Dataset extract:
◆ ◆ ◆ ◆ ◆
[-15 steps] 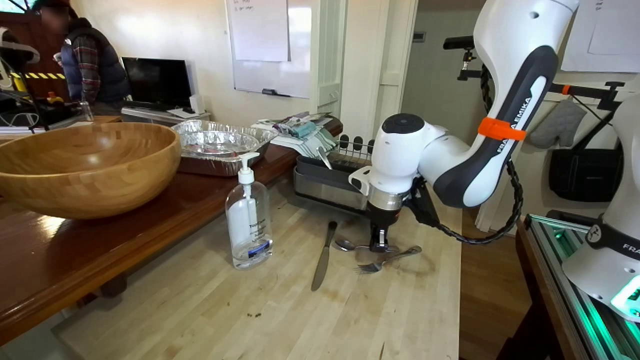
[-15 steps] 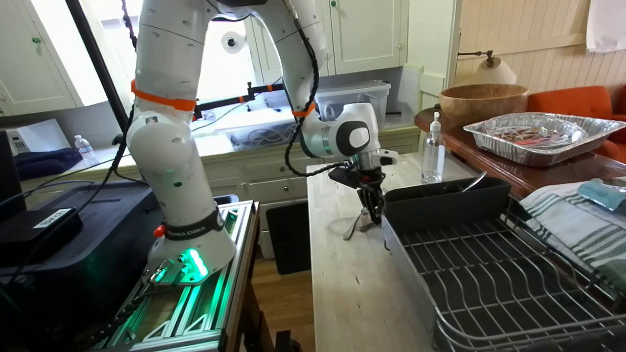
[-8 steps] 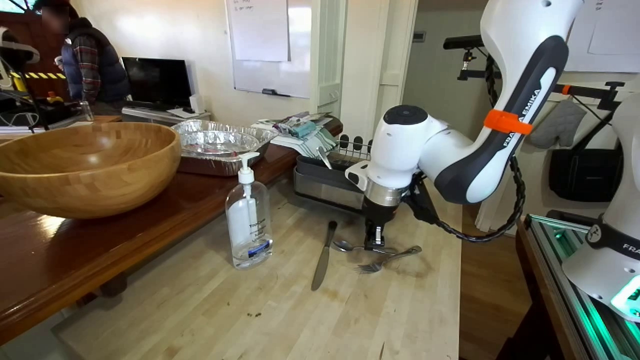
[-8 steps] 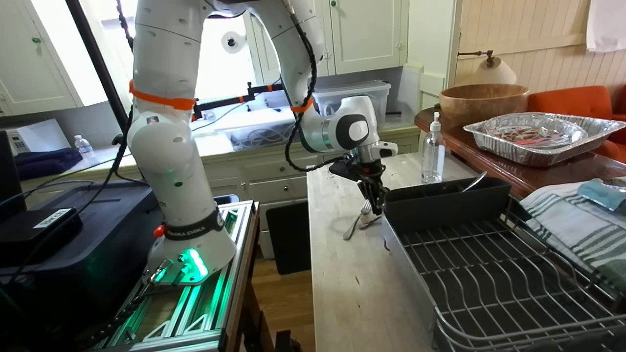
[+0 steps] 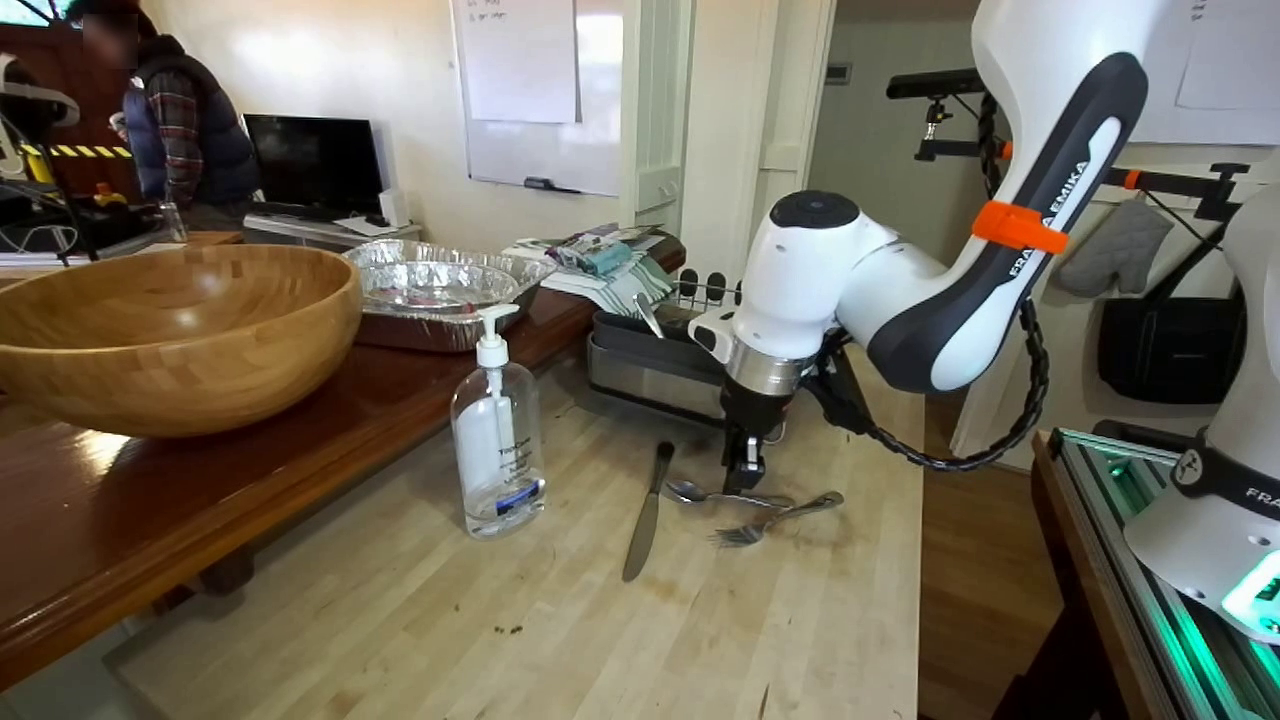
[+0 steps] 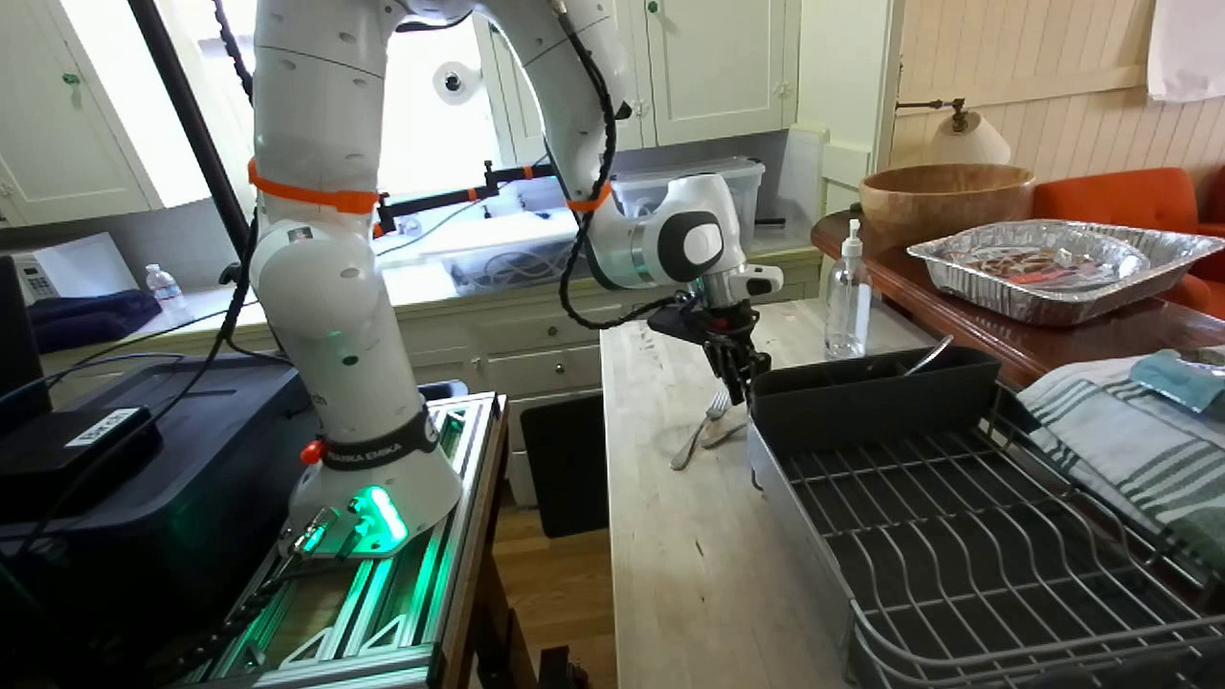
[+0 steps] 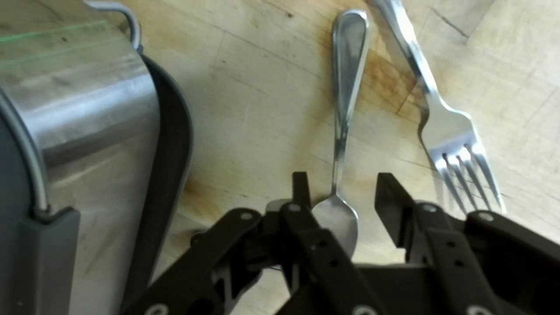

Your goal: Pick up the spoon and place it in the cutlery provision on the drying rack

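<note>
I'm hovering my spread pincer over the spoon, risking snagging the nearby fork if I'm descending off-centre.

Smooth, polished metal is shown in the wrist view by the spoon and by the fork, both with a bright shine. The wall of the drying rack is seen as brushed steel with a soft sheen, edged by matt dark trim. The cutlery provision is faced in smooth, matt, plastic-looking dark grey. A dull black finish is worn by the hand, dotted with metal screw heads. The pale tabletop is made of matt, stained wood; the dark tabletop is glossily varnished. Smooth, satiny wood is shown by the bowl, crinkled shiny foil by the trays, soft woven cloth by the striped towel. The bottle is clear and smooth.
</note>
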Controlling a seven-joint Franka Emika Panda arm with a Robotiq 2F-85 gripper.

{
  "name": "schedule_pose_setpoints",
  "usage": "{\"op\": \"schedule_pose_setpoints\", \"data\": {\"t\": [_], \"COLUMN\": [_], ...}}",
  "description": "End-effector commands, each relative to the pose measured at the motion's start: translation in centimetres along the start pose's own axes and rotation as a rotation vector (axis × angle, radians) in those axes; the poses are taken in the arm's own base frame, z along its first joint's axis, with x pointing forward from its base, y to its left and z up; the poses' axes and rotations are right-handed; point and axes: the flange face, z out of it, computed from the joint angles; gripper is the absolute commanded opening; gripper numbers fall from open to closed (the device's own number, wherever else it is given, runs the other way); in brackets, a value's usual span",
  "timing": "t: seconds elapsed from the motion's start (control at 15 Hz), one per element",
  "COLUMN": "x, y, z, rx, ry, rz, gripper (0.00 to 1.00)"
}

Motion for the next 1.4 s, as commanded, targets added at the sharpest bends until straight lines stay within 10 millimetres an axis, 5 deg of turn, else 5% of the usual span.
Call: {"op": "schedule_pose_setpoints", "data": {"t": [0.0,0.2,0.73,0.87,1.07,1.33], "x": [-0.2,0.0,-0.3,-0.3,-0.4,-0.4], "y": [0.2,0.1,0.5,0.6,0.7,0.5], "z": [0.9,1.6,3.6,4.0,4.6,4.8], "rx": [0.003,0.017,0.053,0.06,0.074,0.099], "ry": [0.019,0.037,0.069,0.073,0.073,0.083], "rz": [-0.007,-0.004,0.034,0.039,0.044,0.053], "gripper": [0.76,0.98,0.99,0.9,0.57,0.28]}}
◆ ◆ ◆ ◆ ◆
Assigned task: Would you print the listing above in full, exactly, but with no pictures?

Problem solution:
[-15 steps] 
[-15 steps] 
[-8 steps] 
[-8 steps] 
[+0 steps] 
[+0 steps] 
[+0 steps] 

Your goal: Pick up the spoon and place it in the cutlery provision on the drying rack

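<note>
I'm hovering my spread pincer over the spoon, risking snagging the nearby fork if I'm descending off-centre.

Smooth, polished metal is shown in the wrist view by the spoon and by the fork, both with a bright shine. The wall of the drying rack is seen as brushed steel with a soft sheen, edged by matt dark trim. The cutlery provision is faced in smooth, matt, plastic-looking dark grey. A dull black finish is worn by the hand, dotted with metal screw heads. The pale tabletop is made of matt, stained wood; the dark tabletop is glossily varnished. Smooth, satiny wood is shown by the bowl, crinkled shiny foil by the trays, soft woven cloth by the striped towel. The bottle is clear and smooth.
</note>
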Controlling a seven-joint Franka Emika Panda arm with a Robotiq 2F-85 gripper.

{
  "name": "schedule_pose_setpoints",
  "usage": "{\"op\": \"schedule_pose_setpoints\", \"data\": {\"t\": [_], \"COLUMN\": [_], ...}}",
  "description": "End-effector commands, each relative to the pose measured at the motion's start: translation in centimetres along the start pose's own axes and rotation as a rotation vector (axis × angle, radians) in those axes; the poses are taken in the arm's own base frame, z along its first joint's axis, with x pointing forward from its base, y to its left and z up; the poses' axes and rotations are right-handed; point and axes: the flange face, z out of it, computed from the joint angles; gripper is the absolute commanded opening; gripper numbers fall from open to closed (the device's own number, wherever else it is given, runs the other way); in brackets, a value's usual span",
  "timing": "t: seconds elapsed from the motion's start (control at 15 Hz), one per element",
  "COLUMN": "x, y, z, rx, ry, rz, gripper (0.00 to 1.00)"
}

Motion for the next 1.4 s, as commanded, targets added at the sharpest bends until straight lines stay within 10 millimetres an axis, 5 deg of turn, else 5% of the usual span.
Call: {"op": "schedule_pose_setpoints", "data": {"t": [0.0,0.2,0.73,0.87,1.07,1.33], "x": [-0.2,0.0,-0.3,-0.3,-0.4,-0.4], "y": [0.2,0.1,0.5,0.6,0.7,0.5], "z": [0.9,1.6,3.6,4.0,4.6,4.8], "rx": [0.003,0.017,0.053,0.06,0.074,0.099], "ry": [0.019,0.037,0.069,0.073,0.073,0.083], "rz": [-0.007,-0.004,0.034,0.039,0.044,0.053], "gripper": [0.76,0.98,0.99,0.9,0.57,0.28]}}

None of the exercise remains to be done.